- Opening Delimiter -

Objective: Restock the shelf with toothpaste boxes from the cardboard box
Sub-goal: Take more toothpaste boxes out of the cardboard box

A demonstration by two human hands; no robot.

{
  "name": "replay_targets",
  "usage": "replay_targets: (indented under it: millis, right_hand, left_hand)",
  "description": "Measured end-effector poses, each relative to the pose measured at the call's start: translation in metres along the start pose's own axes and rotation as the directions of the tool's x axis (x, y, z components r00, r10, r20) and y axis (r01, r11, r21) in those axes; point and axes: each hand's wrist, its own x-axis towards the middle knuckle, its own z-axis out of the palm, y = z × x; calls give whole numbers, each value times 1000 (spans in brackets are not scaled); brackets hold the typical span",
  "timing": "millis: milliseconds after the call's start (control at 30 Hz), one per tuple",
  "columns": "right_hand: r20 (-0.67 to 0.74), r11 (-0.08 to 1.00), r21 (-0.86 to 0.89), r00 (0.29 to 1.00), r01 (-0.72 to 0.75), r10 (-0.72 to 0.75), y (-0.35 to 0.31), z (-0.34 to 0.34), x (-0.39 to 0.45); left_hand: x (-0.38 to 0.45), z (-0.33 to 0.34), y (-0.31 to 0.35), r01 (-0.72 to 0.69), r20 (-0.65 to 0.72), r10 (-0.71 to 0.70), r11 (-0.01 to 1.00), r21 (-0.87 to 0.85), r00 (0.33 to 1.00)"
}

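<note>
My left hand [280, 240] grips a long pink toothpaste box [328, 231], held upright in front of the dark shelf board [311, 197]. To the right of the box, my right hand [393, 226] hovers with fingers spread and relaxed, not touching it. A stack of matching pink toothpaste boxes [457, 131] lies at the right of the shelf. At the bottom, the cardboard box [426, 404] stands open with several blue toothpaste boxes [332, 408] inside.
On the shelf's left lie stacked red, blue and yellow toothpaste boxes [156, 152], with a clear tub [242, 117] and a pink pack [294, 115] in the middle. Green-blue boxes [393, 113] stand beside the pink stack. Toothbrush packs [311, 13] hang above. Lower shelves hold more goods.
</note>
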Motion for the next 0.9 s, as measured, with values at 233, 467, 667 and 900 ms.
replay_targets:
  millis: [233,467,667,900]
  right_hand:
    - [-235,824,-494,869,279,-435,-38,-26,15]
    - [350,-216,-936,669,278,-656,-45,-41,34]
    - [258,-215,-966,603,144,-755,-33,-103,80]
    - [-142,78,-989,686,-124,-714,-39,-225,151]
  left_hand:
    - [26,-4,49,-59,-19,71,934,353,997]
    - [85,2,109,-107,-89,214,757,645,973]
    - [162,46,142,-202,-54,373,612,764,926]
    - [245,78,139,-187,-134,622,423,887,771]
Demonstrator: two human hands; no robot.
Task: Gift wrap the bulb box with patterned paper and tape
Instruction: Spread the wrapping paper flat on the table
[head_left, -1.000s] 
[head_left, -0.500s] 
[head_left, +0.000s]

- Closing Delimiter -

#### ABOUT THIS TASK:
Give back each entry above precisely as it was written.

#### EXPECTED ANSWER:
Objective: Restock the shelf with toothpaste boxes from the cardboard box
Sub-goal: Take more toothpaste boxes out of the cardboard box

A demonstration by two human hands; no robot.

{
  "name": "replay_targets",
  "usage": "replay_targets: (indented under it: millis, right_hand, left_hand)",
  "description": "Measured end-effector poses, each relative to the pose measured at the call's start: translation in metres along the start pose's own axes and rotation as the directions of the tool's x axis (x, y, z components r00, r10, r20) and y axis (r01, r11, r21) in those axes; point and axes: each hand's wrist, its own x-axis towards the middle knuckle, its own z-axis out of the palm, y = z × x; calls give whole numbers, each value times 1000 (spans in brackets are not scaled); brackets hold the typical span",
  "timing": "millis: milliseconds after the call's start (control at 30 Hz), one per tuple",
  "columns": "right_hand: r20 (-0.67 to 0.74), r11 (-0.08 to 1.00), r21 (-0.86 to 0.89), r00 (0.29 to 1.00), r01 (-0.72 to 0.75), r10 (-0.72 to 0.75), y (-0.35 to 0.31), z (-0.34 to 0.34), x (-0.39 to 0.45); left_hand: x (-0.38 to 0.45), z (-0.33 to 0.34), y (-0.31 to 0.35), r01 (-0.72 to 0.69), r20 (-0.65 to 0.72), r10 (-0.71 to 0.70), r11 (-0.01 to 1.00), r21 (-0.87 to 0.85), r00 (0.33 to 1.00)"
}

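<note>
My left hand [280, 240] grips a long pink toothpaste box [328, 231], held upright in front of the dark shelf board [311, 197]. To the right of the box, my right hand [393, 226] hovers with fingers spread and relaxed, not touching it. A stack of matching pink toothpaste boxes [457, 131] lies at the right of the shelf. At the bottom, the cardboard box [426, 404] stands open with several blue toothpaste boxes [332, 408] inside.
On the shelf's left lie stacked red, blue and yellow toothpaste boxes [156, 152], with a clear tub [242, 117] and a pink pack [294, 115] in the middle. Green-blue boxes [393, 113] stand beside the pink stack. Toothbrush packs [311, 13] hang above. Lower shelves hold more goods.
</note>
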Motion for the next 0.9 s, as measured, with values at 233, 467, 667 and 900 ms.
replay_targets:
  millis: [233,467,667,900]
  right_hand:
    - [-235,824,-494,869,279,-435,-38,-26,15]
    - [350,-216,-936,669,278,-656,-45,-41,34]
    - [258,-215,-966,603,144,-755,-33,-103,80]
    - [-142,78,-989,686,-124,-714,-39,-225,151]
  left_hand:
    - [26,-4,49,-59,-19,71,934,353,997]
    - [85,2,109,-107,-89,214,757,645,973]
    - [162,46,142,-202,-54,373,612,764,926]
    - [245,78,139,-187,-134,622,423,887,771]
Demonstrator: two human hands; no robot.
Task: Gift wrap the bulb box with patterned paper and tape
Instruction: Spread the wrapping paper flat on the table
[head_left, -1.000s] 
[head_left, -0.500s] 
[head_left, +0.000s]

Nothing more remains to be added to this answer.